DESCRIPTION OF THE TASK
Output the entries below exactly, from the first line to the line holding "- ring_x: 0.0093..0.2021", both included.

MATERIAL FOR THE TASK
********
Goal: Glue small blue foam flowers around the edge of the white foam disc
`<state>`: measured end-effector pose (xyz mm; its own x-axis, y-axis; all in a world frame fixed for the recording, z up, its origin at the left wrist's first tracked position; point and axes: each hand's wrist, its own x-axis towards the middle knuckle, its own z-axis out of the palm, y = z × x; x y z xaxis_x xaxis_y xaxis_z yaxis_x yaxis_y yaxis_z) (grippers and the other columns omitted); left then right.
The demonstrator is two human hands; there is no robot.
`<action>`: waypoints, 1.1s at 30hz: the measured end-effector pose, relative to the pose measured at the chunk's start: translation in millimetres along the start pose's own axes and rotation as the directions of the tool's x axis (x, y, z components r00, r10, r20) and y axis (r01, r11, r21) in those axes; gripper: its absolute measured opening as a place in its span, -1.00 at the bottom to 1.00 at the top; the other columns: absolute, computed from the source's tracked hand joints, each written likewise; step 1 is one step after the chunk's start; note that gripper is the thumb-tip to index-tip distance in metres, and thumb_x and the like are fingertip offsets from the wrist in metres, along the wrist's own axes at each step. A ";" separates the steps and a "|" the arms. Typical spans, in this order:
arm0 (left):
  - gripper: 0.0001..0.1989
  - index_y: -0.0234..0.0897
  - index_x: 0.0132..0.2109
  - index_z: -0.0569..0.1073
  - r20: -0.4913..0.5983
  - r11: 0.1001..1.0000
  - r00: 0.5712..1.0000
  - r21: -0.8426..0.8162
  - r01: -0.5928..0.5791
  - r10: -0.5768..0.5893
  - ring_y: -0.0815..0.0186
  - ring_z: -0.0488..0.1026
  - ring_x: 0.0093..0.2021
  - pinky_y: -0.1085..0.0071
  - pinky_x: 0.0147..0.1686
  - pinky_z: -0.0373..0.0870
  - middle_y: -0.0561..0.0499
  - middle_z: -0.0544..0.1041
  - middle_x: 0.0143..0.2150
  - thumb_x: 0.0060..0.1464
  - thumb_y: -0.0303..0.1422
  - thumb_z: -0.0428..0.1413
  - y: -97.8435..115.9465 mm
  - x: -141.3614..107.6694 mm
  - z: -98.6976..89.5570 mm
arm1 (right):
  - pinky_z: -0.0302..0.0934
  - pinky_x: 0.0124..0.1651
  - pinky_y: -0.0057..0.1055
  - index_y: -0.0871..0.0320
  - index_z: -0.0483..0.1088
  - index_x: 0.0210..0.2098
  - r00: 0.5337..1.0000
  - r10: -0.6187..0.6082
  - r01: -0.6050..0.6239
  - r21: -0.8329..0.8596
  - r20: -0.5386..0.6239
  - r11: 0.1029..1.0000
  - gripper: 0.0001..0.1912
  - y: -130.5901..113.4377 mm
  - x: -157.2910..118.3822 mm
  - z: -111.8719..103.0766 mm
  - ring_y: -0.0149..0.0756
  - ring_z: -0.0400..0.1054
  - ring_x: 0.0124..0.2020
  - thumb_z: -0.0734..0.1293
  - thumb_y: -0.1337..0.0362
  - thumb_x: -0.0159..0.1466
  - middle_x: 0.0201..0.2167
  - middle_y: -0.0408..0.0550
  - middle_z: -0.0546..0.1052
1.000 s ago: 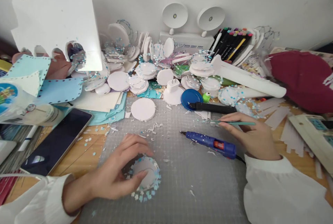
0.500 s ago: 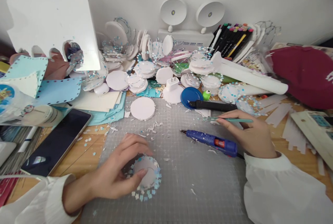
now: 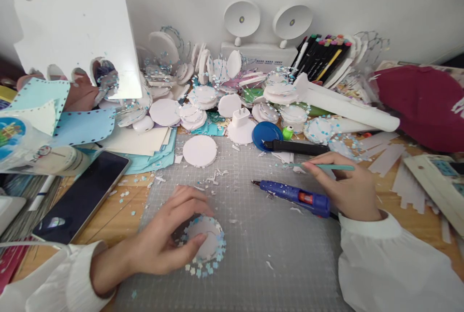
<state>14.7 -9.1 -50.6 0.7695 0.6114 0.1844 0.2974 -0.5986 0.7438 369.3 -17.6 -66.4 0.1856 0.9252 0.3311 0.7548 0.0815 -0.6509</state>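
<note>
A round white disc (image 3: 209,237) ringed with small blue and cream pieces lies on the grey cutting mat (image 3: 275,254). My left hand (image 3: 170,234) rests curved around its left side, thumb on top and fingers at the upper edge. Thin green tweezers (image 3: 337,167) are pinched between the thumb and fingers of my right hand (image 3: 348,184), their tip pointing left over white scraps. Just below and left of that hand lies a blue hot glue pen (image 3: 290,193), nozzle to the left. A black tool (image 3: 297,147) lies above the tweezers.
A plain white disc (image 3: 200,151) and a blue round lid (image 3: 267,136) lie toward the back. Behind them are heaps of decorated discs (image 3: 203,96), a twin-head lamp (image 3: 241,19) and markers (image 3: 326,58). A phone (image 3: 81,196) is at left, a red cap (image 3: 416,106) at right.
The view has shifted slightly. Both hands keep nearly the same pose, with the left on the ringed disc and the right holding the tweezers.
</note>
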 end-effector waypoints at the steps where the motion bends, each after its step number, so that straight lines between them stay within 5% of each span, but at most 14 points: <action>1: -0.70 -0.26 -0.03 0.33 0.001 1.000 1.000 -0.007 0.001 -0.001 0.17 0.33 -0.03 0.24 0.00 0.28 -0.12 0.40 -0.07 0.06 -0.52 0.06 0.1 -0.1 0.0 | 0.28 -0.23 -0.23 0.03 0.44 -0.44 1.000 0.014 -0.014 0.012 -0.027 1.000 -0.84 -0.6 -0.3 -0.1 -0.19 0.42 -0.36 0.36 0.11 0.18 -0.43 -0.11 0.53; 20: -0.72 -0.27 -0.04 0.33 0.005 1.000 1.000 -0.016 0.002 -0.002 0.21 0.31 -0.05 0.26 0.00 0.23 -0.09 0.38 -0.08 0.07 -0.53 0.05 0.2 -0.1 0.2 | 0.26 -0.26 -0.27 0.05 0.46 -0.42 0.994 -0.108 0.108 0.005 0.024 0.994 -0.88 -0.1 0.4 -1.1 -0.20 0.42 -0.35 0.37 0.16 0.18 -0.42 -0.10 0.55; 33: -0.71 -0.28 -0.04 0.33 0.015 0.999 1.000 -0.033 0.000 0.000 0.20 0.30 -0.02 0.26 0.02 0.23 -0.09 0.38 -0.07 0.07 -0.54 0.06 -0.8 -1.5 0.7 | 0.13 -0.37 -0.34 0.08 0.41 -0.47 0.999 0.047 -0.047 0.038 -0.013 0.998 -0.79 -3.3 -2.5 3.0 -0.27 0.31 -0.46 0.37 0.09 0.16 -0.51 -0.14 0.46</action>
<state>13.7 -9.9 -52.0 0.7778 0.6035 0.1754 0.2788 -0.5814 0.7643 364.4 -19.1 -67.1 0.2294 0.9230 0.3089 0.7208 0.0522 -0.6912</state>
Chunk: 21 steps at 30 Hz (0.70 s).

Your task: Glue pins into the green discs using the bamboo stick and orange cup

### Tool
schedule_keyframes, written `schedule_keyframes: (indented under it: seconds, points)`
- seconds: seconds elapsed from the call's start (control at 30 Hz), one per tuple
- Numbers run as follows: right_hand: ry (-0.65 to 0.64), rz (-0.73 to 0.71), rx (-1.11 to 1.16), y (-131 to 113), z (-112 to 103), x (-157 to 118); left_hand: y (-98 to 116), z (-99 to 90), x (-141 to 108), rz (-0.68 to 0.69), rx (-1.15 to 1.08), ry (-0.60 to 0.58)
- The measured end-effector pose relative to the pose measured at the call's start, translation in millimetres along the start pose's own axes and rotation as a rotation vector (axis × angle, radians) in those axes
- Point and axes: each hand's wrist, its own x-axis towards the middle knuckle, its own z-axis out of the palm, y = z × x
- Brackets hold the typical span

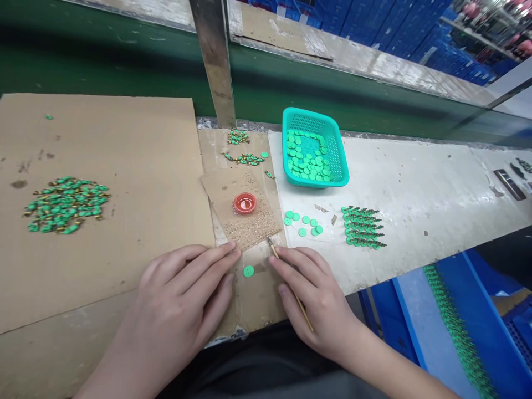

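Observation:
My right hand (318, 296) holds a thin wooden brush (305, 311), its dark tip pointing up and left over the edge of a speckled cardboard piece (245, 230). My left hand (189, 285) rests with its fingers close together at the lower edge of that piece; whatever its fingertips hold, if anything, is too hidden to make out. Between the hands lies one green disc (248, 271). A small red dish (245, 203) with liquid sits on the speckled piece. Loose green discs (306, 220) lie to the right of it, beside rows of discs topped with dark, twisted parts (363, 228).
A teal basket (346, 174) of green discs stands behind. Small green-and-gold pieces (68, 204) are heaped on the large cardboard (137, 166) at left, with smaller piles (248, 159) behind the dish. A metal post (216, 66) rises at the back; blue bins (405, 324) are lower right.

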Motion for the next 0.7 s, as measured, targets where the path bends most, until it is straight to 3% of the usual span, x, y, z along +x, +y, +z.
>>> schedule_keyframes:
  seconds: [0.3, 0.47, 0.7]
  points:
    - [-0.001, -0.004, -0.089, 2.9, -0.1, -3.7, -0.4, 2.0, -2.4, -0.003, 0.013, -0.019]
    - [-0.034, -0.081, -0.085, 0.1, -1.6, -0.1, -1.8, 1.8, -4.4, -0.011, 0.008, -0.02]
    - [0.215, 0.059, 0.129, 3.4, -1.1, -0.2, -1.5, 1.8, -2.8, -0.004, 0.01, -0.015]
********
FINISHED EXERCISE
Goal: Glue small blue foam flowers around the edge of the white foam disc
`<state>`: measured end-effector pose (xyz mm; its own x-axis, y-axis; all in a world frame fixed for the recording, z up, its origin at the left wrist's first tracked position; point and axes: each hand's wrist, its own x-axis towards the middle knuckle, its own z-axis out of the palm, y = z × x; x y z xaxis_x xaxis_y xaxis_z yaxis_x yaxis_y yaxis_z) (grippers and the other columns omitted); left then right.
The demonstrator is two human hands; there is no robot.
`<action>`: waypoints, 1.1s at 30hz: the measured end-effector pose, relative to the pose measured at the chunk's start: translation in millimetres along the start pose's own axes and rotation as the directions of the tool's x axis (x, y, z components r00, r10, r20) and y axis (r01, r11, r21) in those axes; gripper: its absolute measured opening as a place in its span, -1.00 at the bottom to 1.00 at the top; the other columns: absolute, computed from the source's tracked hand joints, each written likewise; step 1 is one step after the chunk's start; note that gripper is the thumb-tip to index-tip distance in metres, and thumb_x and the like are fingertip offsets from the wrist in metres, along the wrist's own axes at each step. A ";" separates the steps and a "|" the arms. Typical spans, in this order:
arm0 (left):
  - gripper: 0.0001..0.1989
  - index_y: -0.0234..0.0897
  - index_x: 0.0132..0.2109
  - index_z: -0.0569..0.1073
  - r20: -0.4913..0.5983
  - r11: 0.1001..1.0000
  - r00: 0.5712..1.0000
  - r21: -0.8426..0.8162
  - r01: -0.5928..0.5791
  - r10: -0.5768..0.5893
  - ring_y: -0.0815..0.0186
  - ring_z: -0.0488..0.1026
  - ring_x: 0.0093..0.2021

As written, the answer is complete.